Top of MATERIALS PROVIDED

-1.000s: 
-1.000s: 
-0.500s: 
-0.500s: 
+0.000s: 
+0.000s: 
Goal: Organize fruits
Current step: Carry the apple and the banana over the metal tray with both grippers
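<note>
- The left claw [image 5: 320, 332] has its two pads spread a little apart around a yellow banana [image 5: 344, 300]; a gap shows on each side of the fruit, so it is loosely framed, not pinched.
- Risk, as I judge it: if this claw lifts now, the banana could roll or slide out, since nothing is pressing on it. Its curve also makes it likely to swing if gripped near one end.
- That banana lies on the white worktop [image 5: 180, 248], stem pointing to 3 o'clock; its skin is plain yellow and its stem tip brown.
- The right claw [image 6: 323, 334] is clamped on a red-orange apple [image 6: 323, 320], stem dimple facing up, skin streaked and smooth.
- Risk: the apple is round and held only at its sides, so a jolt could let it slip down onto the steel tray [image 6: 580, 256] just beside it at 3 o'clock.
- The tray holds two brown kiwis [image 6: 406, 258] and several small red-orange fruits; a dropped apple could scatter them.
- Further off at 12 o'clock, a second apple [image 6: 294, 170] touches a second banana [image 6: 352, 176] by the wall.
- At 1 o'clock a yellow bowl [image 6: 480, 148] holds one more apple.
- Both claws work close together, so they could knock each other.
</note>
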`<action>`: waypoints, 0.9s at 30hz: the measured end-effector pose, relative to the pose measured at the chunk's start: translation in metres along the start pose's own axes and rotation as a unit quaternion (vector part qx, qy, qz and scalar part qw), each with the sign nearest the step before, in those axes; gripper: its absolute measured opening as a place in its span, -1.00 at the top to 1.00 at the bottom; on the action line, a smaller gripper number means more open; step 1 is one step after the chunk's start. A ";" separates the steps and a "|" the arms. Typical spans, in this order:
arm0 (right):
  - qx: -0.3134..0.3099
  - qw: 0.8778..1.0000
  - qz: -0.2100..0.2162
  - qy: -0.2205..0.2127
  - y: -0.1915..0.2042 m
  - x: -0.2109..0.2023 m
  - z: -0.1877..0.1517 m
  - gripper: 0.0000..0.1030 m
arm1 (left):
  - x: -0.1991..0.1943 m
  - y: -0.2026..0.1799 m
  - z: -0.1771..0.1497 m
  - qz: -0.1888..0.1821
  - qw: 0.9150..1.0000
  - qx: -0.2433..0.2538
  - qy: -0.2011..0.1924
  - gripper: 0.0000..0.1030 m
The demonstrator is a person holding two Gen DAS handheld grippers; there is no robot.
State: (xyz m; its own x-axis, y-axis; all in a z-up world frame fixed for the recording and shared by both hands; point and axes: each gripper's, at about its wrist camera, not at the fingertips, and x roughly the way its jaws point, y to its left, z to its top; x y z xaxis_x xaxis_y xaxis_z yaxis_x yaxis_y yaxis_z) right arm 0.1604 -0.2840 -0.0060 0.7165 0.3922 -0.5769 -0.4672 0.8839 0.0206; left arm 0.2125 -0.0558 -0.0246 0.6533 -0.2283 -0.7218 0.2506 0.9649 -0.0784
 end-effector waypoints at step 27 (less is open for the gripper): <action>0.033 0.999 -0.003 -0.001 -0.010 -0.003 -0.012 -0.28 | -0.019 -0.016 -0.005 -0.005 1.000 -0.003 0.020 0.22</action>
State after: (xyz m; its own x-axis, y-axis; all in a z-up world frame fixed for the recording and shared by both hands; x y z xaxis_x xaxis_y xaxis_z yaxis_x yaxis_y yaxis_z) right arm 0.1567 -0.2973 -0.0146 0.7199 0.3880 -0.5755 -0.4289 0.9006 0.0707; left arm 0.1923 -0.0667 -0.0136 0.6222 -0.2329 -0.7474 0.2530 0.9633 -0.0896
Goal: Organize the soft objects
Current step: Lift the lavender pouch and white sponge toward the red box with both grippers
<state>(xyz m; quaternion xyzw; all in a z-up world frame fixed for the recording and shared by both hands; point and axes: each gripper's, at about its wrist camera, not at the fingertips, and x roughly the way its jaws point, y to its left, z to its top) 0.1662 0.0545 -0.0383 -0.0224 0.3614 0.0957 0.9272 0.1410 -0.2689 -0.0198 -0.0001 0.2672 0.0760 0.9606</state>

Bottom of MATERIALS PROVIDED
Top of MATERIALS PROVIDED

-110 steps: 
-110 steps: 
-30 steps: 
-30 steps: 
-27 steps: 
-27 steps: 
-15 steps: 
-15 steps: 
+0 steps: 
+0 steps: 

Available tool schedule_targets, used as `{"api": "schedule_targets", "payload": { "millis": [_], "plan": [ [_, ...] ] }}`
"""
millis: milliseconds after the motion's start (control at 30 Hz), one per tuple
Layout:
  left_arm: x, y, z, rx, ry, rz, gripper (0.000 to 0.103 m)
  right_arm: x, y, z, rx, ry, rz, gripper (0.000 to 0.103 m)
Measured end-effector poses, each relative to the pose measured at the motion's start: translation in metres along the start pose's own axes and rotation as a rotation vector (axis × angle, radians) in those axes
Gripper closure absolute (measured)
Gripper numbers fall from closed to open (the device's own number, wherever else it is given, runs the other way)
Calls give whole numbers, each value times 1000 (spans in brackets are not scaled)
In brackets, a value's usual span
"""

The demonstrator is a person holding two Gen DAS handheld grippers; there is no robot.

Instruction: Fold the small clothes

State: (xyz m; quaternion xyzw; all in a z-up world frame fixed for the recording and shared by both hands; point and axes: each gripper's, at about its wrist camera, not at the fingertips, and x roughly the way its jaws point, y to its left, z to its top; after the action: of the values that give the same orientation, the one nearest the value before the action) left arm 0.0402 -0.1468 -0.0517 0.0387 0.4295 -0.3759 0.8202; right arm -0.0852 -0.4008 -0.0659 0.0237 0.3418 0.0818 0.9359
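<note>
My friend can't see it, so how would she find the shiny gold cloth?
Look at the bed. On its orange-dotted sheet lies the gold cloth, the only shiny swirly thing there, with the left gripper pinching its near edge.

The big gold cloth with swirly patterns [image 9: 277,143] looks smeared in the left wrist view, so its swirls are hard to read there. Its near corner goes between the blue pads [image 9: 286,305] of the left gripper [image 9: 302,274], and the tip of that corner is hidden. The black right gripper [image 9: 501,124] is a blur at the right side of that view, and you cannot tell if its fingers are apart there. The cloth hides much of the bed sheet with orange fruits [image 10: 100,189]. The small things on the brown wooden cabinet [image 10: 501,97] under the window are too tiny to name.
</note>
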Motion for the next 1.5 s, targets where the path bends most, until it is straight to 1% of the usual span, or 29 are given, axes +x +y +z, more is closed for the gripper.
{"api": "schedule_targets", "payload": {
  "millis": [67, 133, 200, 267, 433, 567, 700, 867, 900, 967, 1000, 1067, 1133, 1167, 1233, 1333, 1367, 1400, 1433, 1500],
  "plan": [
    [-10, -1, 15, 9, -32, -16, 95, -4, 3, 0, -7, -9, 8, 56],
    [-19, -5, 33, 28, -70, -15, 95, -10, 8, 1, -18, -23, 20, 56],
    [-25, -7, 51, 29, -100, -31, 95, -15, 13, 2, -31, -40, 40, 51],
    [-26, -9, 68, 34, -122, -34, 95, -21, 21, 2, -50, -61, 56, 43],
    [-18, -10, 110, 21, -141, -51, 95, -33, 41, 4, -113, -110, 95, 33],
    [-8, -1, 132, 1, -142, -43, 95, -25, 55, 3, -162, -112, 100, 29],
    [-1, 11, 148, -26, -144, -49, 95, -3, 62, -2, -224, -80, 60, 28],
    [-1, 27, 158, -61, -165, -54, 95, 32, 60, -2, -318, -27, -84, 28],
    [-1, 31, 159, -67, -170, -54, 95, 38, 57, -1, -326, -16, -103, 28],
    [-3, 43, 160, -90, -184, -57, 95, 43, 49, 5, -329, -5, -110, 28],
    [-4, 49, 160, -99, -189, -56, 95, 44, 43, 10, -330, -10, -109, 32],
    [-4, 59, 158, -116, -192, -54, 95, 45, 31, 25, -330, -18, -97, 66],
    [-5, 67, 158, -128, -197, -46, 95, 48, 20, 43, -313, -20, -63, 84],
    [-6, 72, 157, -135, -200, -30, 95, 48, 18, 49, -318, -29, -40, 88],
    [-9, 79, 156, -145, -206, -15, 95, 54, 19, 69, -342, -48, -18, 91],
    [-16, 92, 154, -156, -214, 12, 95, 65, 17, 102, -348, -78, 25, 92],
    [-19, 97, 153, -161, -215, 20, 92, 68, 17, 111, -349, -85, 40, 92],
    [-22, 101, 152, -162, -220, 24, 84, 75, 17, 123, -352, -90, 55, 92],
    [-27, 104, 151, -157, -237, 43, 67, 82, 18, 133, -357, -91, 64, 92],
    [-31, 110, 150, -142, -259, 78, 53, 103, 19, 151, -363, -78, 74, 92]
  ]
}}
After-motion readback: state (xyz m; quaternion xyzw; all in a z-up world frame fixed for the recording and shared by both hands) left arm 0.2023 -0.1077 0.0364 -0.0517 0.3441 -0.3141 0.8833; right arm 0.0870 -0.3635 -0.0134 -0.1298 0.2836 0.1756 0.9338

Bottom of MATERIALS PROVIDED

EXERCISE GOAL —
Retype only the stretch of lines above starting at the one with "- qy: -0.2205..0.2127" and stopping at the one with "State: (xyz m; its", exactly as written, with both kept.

WRITTEN ANSWER —
  - qy: -0.2205..0.2127
  - y: -0.1915..0.2042 m
  - x: -0.2109..0.2023 m
  - z: -0.1877..0.1517 m
  - gripper: 0.0000..0.1030 m
arm1 (left):
  - x: -0.1991..0.1943 m
  - y: -0.2026..0.1799 m
  - z: -0.1771..0.1497 m
  - qz: -0.1888..0.1821
  - qw: 0.9150..1.0000
  - qx: -0.2433..0.2538
  - qy: -0.2011..0.1924
  - gripper: 0.0000..0.1030 m
The demonstrator is a person holding two Gen DAS handheld grippers; there is no robot.
State: (xyz m; its own x-axis, y-axis; all in a z-up world frame fixed for the recording and shared by both hands; point and axes: each gripper's, at about its wrist camera, not at the fingertips, and x roughly the way its jaws point, y to its left, z to its top; x y z xaxis_x xaxis_y xaxis_z yaxis_x yaxis_y yaxis_z) right arm 0.1604 -0.2840 -0.0060 0.7165 0.3922 -0.5769 -0.4672 0.8839 0.0206; left arm 0.2125 -0.0558 -0.0246 0.6533 -0.2283 -0.7218 0.2506 0.9649 -0.0784

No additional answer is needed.